# [RECORDED DATA]
=== Section Start ===
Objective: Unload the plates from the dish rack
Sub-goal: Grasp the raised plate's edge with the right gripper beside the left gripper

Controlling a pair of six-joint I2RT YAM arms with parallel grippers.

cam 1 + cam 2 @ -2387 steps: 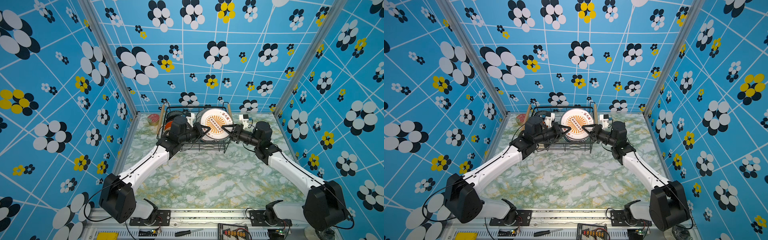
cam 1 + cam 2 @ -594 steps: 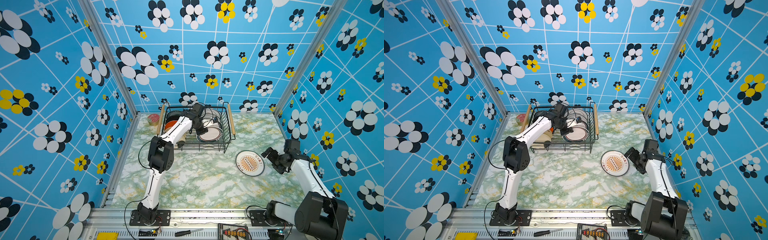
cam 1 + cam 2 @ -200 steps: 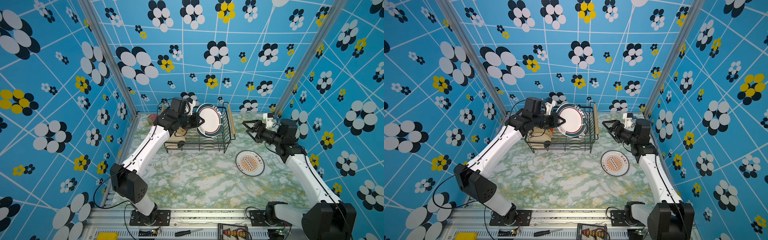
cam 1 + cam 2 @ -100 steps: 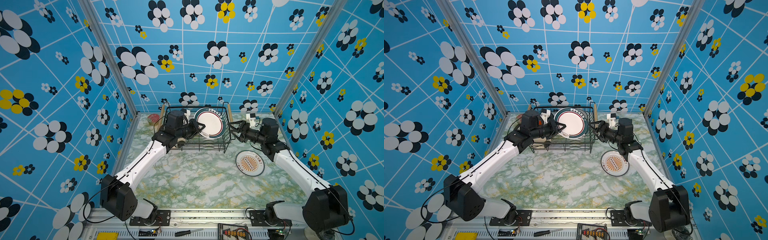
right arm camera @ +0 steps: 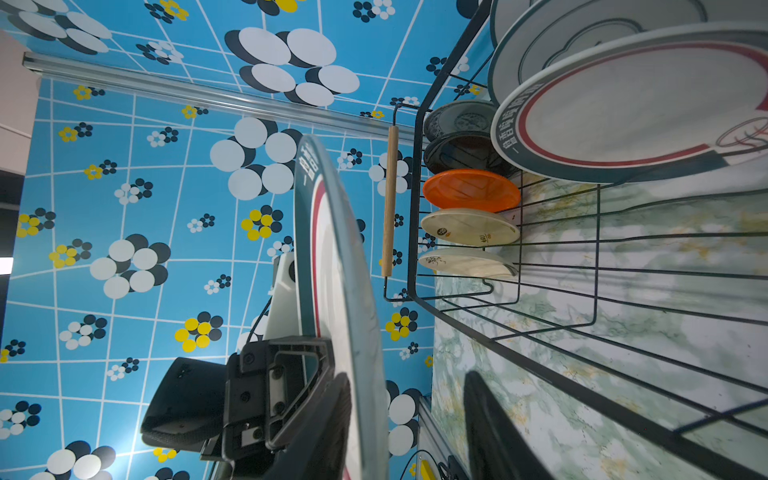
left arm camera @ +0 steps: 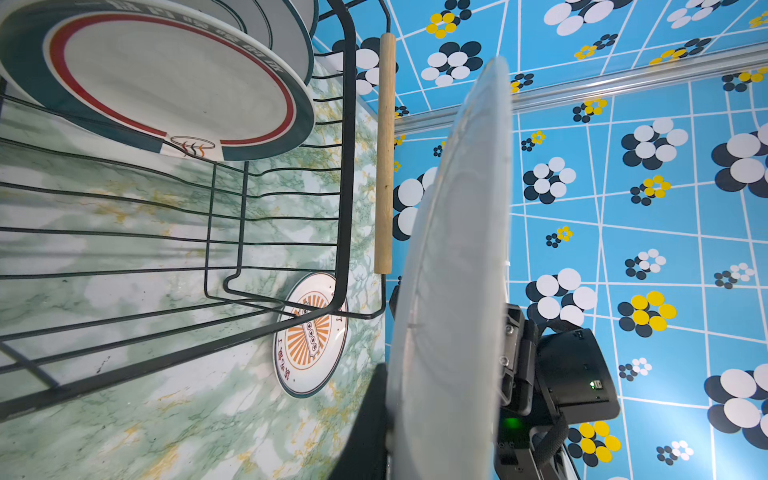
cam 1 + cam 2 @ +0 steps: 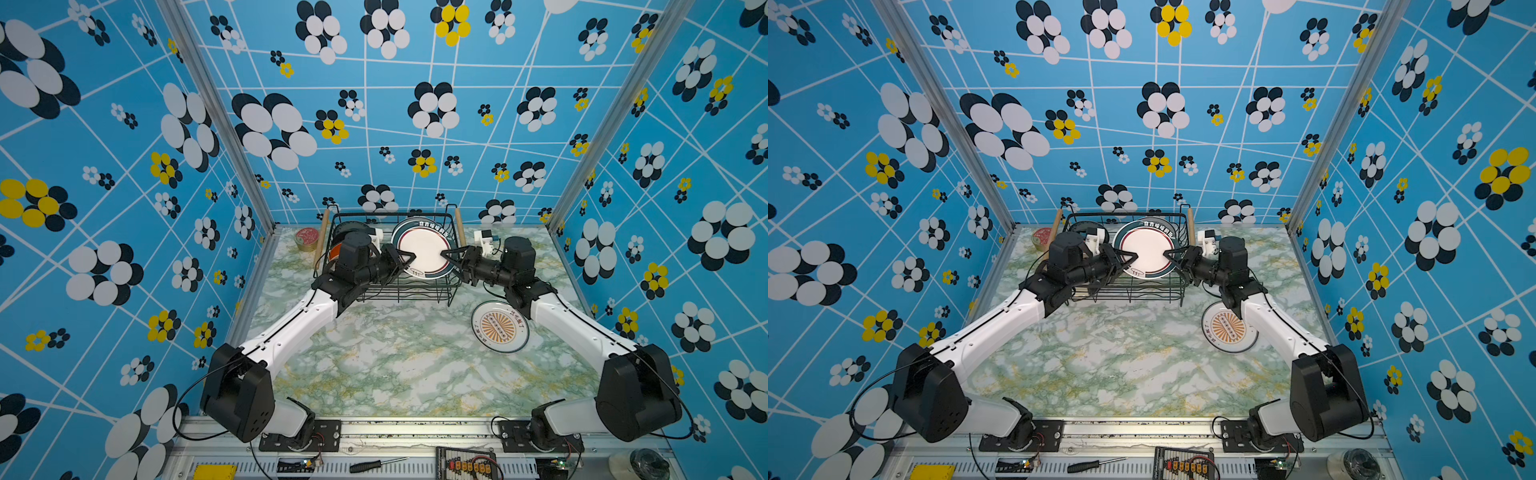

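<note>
step: mid-air handover of one plate, left arm to right arm, above the rack (my read)
held plate: the white held plate with a dark rim and red ring stands on edge, its face toward the camera in both top views. It is lifted over the right half of the dish rack and looks clear of the wire floor.
left gripper: the left gripper is clenched on the held plate's left rim. The left wrist view shows the plate edge-on, running out from the jaws.
right gripper: the right gripper is at the opposite rim, jaws straddling it and not clamped. In the right wrist view one finger lies at the plate; the other finger stands apart with a clear gap.
done so far: one sunburst plate lies flat on the table, right of the rack.
left in rack: second ringed plate, orange plate, cream plates, and dark ones beyond.
progress: early, since most plates are not out yet
next move: shut your right jaws firmly on the rim before the left lets go. Then carry the plate toward the sunburst plate and lay it flat.
watch: the glazed rim probably slips. If you release the left too soon, the plate may drop onto the rack. Keep clear of the wooden handle.
</note>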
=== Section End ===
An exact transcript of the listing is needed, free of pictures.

Objective: Unload the plates from the dish rack
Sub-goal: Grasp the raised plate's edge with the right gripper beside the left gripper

Controlling a pair of six-joint I2RT YAM arms with parallel grippers.

cam 1 + cam 2 @ -2387 steps: 
cam 1 + cam 2 @ -594 steps: 
cam 1 + cam 2 @ -200 steps: 
cam 1 + cam 2 @ -100 steps: 
right arm camera @ +0 steps: 
left arm camera @ +0 steps: 
cam 1 + cam 2 @ +0 steps: 

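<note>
step: mid-air handover of one plate, left arm to right arm, above the rack (my read)
held plate: the white held plate with a dark rim and red ring stands on edge, its face toward the camera in both top views. It is lifted over the right half of the dish rack and looks clear of the wire floor.
left gripper: the left gripper is clenched on the held plate's left rim. The left wrist view shows the plate edge-on, running out from the jaws.
right gripper: the right gripper is at the opposite rim, jaws straddling it and not clamped. In the right wrist view one finger lies at the plate; the other finger stands apart with a clear gap.
done so far: one sunburst plate lies flat on the table, right of the rack.
left in rack: second ringed plate, orange plate, cream plates, and dark ones beyond.
progress: early, since most plates are not out yet
next move: shut your right jaws firmly on the rim before the left lets go. Then carry the plate toward the sunburst plate and lay it flat.
watch: the glazed rim probably slips. If you release the left too soon, the plate may drop onto the rack. Keep clear of the wooden handle.
</note>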

That brings the answer to completion.